SGD(確率的最急勾配法)の収束レートが少し気になったのちょっと観察。

もっと初等的な説明があると良いなあ。確率1で極値に収束したような気がしている…。

\begin{equation*} \newcommand\innerp[2]{\langle #1, #2 \rangle} \newcommand\ve[1]{\boldsymbol{#1}} \newcommand\parfrac[2]{\frac{\partial #1}{\partial #2}} \end{equation*}

適応ステップサイズの分母の \(\ve{x}(n)^{\mathsf{T}}\ve{R}^{-1}\ve{x}(n)\) がめちゃくちゃ気になって止まる。学習理論に「例えばパラメタ空間上のベクトル \(x(\theta)\) の内積 \(\innerp{x}{x}\) は、座標変換により不変な量として定義するならば \(x^{\prime}(g_{ij}(\theta))^{-1}x\) となる。
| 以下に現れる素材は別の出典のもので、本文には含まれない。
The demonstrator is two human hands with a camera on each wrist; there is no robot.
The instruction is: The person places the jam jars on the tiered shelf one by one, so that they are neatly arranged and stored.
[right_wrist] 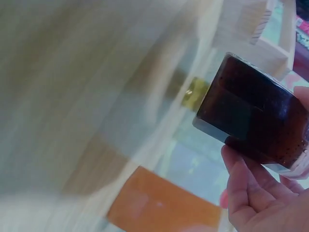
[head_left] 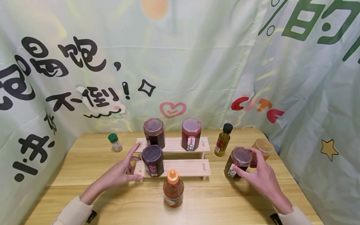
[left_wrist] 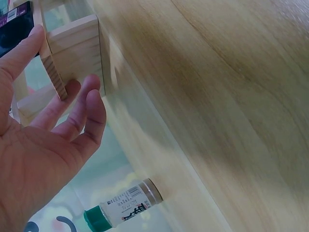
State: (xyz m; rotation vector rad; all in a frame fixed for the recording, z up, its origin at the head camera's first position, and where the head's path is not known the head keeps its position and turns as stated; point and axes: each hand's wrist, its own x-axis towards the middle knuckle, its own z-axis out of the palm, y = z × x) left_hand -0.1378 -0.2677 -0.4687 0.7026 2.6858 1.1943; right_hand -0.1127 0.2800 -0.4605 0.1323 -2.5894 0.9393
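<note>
Before me on the counter (head_left: 84, 162): a green-capped shaker (head_left: 115, 142), an oil bottle (head_left: 222, 139), an orange-capped sauce bottle (head_left: 173, 188), an amber jar (head_left: 262, 147).

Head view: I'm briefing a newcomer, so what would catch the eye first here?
The two-step wooden rack at the table's middle, with three dark jars on it. The right hand grips a fourth dark jar right of the rack. The left hand spreads open at the rack's left end.
</note>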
」(なるべく原文ママ)と言ってて、まさにこの不変な量を指していると思っている。

これどういうこと?と思って探し始めたら沼。相対性理論にぶつかる。わかりやすかったのは下くらいか?

情報幾何の観点からすると、幾何的に微小線素は座標変換によって値を全く変えないことが重要らしい。\(\ve{x}(n)\) をパラメタ空間上のベクトルと捉えると、\(\ve{R}^{-1}\) はパラメタ空間上の計量(元の空間の計量は:math:ve{R} )を定め、\(\ve{x}(n)^{\mathsf{T}}\ve{R}^{-1}\ve{x}(n)\) はパラメタ空間上のノルムを計算していて、ノルムだから不変でしょっていう議論になる?まだピンとこない。

あと、AdaptiveFilterの本見てNLMSの議論を色々見てる。